▶ _PROBLEM DESCRIPTION_
Only the lines holding "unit" are wanted. Copy every one from the records below.

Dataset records
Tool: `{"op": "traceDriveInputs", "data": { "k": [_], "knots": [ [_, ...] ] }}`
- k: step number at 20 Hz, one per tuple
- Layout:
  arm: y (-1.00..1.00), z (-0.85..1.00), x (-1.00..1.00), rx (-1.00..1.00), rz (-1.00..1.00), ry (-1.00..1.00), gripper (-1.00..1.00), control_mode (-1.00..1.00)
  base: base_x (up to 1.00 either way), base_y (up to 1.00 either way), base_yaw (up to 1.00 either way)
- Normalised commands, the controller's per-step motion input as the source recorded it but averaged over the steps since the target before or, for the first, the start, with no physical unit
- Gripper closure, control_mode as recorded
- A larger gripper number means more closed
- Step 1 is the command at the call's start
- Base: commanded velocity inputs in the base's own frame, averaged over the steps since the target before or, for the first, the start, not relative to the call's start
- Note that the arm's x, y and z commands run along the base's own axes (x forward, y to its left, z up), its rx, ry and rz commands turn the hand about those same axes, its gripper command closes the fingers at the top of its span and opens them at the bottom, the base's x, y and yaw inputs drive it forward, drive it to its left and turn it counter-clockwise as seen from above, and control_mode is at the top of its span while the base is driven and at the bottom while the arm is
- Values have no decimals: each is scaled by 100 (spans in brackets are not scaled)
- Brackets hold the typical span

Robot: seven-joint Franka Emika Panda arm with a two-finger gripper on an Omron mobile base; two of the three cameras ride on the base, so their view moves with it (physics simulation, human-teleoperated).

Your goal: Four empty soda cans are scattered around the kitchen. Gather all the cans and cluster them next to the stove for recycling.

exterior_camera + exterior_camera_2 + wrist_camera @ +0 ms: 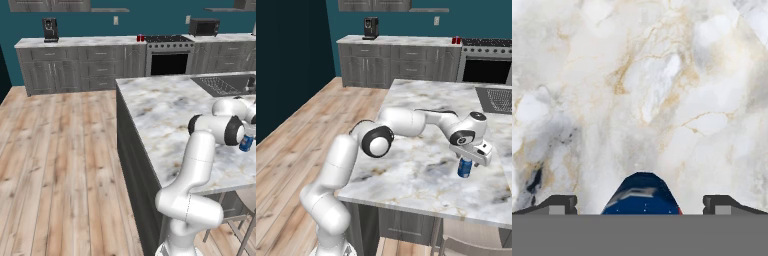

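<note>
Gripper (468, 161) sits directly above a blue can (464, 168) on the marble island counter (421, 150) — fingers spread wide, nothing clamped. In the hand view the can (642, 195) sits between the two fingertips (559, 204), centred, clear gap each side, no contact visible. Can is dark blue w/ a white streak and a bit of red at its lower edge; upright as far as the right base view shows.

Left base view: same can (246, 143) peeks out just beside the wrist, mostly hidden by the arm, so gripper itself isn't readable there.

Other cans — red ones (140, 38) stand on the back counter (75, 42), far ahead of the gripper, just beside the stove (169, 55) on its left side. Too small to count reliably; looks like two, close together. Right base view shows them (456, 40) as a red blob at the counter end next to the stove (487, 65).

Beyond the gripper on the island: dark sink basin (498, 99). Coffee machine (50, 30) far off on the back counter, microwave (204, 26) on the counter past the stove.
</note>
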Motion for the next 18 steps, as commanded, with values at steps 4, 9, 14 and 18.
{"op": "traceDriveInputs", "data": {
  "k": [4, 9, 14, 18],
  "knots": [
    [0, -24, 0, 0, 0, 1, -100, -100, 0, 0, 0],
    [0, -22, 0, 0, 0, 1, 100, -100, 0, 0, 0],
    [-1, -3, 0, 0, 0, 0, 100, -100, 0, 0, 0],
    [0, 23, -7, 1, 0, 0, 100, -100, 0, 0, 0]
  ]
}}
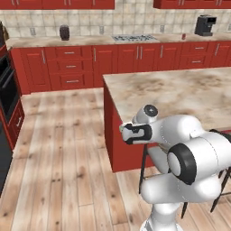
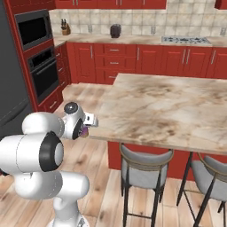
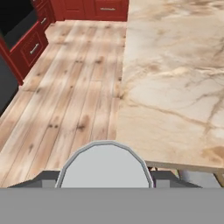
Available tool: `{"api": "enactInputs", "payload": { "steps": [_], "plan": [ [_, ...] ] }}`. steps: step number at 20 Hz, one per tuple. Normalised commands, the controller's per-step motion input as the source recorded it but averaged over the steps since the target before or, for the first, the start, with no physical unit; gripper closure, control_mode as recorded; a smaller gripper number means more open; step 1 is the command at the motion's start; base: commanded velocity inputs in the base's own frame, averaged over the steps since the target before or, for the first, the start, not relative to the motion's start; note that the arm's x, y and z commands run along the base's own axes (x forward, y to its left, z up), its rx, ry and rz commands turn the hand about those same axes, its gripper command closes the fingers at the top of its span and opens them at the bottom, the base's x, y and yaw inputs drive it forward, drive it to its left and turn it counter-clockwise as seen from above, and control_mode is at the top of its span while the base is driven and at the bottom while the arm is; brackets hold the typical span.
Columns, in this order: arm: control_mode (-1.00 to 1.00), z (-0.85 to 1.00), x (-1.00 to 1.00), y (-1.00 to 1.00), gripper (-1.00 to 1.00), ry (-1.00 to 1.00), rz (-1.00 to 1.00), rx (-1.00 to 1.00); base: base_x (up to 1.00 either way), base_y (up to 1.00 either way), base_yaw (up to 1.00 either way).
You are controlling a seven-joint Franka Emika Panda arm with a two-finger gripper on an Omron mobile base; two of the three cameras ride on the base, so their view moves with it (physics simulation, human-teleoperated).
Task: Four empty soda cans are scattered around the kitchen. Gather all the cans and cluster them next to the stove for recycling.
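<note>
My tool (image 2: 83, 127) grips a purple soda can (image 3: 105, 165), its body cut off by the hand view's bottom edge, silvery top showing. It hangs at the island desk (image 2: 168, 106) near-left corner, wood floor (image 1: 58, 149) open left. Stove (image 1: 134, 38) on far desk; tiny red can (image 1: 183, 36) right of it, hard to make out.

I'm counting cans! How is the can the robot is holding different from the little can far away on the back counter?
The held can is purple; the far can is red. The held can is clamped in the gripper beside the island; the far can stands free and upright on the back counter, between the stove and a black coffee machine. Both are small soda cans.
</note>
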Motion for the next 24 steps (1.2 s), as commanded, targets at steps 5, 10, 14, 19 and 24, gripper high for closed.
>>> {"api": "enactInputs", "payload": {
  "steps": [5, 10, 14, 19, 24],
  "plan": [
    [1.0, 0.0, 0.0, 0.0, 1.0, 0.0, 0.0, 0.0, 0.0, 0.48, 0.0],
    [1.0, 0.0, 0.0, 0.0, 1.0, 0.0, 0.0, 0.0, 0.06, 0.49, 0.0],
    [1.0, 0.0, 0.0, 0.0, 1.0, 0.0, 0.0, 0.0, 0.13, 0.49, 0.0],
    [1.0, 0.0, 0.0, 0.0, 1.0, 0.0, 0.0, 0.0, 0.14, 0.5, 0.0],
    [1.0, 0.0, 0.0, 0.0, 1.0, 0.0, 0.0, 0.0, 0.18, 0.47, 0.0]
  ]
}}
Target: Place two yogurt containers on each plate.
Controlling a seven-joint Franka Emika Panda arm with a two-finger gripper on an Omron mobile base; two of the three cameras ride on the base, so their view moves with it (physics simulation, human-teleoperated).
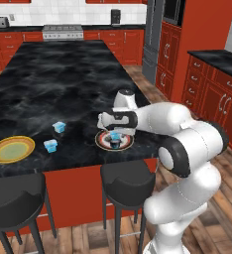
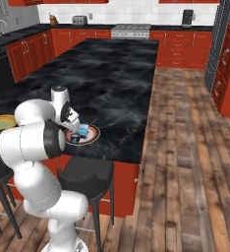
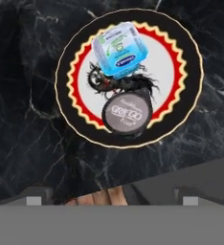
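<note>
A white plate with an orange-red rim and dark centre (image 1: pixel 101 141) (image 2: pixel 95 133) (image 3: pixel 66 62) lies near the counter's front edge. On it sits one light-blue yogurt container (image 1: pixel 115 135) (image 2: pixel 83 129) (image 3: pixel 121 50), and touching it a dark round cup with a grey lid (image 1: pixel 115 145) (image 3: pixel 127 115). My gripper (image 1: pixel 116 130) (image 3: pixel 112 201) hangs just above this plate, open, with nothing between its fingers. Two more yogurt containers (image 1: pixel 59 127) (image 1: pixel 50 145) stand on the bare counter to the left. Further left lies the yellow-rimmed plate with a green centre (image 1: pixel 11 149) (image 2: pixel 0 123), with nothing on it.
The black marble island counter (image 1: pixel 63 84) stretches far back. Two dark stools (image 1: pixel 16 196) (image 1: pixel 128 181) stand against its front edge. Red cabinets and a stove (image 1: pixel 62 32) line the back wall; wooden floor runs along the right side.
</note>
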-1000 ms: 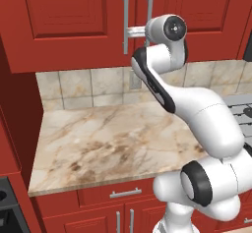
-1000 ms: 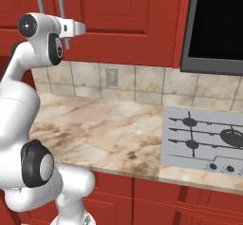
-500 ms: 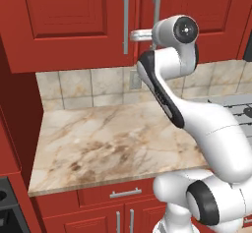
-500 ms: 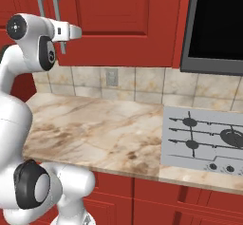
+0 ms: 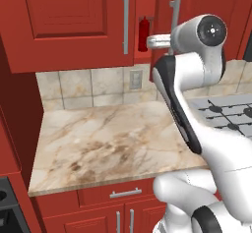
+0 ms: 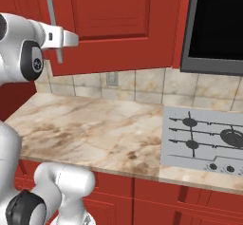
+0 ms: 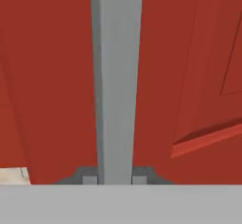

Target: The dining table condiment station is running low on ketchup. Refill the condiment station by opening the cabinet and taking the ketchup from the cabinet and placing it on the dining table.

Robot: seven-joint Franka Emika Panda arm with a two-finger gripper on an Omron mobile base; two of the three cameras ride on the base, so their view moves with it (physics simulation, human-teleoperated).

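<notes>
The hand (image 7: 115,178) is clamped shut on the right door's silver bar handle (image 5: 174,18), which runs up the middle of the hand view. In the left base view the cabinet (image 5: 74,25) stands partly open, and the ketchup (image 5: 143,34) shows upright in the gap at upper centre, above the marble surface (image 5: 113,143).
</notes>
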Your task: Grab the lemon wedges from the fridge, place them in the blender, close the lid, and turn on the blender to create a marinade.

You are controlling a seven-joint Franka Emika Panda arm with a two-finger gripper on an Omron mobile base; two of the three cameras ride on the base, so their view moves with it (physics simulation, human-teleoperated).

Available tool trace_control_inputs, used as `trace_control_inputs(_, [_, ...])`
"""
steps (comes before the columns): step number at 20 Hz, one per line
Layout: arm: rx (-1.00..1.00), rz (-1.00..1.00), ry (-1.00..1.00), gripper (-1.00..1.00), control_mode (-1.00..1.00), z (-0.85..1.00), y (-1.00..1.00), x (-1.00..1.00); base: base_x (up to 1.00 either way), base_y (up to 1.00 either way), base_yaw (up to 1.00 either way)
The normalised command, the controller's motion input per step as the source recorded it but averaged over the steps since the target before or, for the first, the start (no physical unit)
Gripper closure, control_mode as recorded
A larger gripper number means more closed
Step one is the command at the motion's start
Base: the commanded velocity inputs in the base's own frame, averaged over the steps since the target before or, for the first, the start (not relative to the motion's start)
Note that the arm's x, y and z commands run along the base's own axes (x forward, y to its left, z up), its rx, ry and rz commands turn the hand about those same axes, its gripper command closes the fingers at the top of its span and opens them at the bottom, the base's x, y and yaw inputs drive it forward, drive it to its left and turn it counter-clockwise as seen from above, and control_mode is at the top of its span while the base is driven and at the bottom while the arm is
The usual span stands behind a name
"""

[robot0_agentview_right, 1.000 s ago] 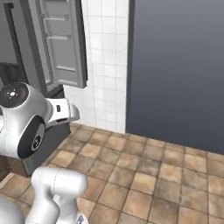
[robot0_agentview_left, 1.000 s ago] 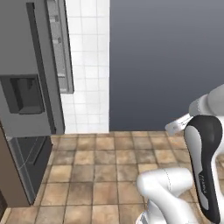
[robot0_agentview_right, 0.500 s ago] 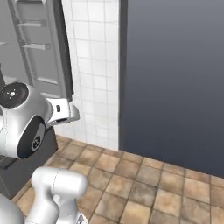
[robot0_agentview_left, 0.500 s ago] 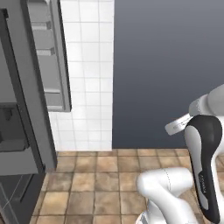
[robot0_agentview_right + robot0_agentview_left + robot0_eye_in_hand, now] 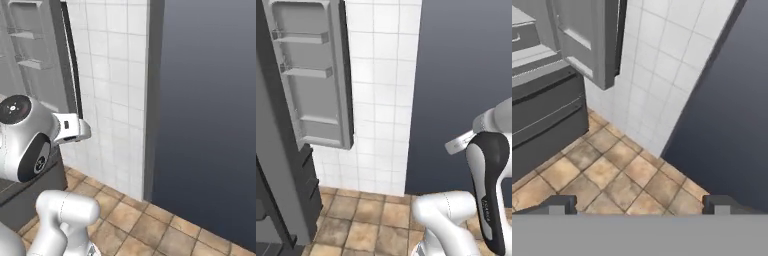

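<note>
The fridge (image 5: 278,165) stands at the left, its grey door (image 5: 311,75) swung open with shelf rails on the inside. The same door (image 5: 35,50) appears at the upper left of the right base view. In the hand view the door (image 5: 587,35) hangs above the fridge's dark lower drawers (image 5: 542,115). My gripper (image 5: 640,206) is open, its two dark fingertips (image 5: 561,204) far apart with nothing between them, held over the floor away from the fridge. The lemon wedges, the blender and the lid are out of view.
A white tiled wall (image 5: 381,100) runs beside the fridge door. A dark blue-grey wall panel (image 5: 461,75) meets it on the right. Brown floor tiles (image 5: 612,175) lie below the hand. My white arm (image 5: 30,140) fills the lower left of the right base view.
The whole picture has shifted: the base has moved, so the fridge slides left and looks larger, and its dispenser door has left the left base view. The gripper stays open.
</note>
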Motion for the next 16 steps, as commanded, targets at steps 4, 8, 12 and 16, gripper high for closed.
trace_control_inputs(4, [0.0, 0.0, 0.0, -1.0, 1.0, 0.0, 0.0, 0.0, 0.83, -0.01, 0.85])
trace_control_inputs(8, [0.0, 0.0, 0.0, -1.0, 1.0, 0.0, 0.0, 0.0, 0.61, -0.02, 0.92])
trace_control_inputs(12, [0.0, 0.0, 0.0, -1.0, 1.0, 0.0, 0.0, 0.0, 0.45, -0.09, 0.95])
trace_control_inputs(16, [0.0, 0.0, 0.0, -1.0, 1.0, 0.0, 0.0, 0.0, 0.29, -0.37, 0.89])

▶ _SOLUTION FOR THIS TASK_
- Normalised commands, the controller's per-step motion input as the source recorded it but averaged over the steps since the target before or, for the first, the start, with no physical unit
Available tool: `{"api": "enactInputs", "payload": { "steps": [_], "plan": [ [_, ...] ] }}`. steps: step number at 20 Hz, one per tuple. Normalised commands, the controller's per-step motion input as the source recorded it but averaged over the steps since the target before or, for the first, the start, with no physical unit; gripper closure, control_mode as recorded; a smaller gripper number means more open; step 1 is the command at the motion's start; base: commanded velocity inputs in the base's own frame, averaged over the steps since the target before or, for the first, the start, not relative to the motion's start; note that the arm's x, y and z commands run along the base's own axes (x forward, y to its left, z up), its rx, ry and rz commands turn the hand about those same axes, its gripper command closes the fingers at the top of its span and opens them at the bottom, the base's x, y and yaw inputs drive it forward, drive it to its left and turn it counter-clockwise as seen from above, and control_mode is at the top of its span while the base is driven and at the bottom while the arm is; brackets hold the typical span.
The normalised command, the controller's motion input per step as the source recorded it but averaged over the steps since the target before or, for the first, the start (no physical unit)

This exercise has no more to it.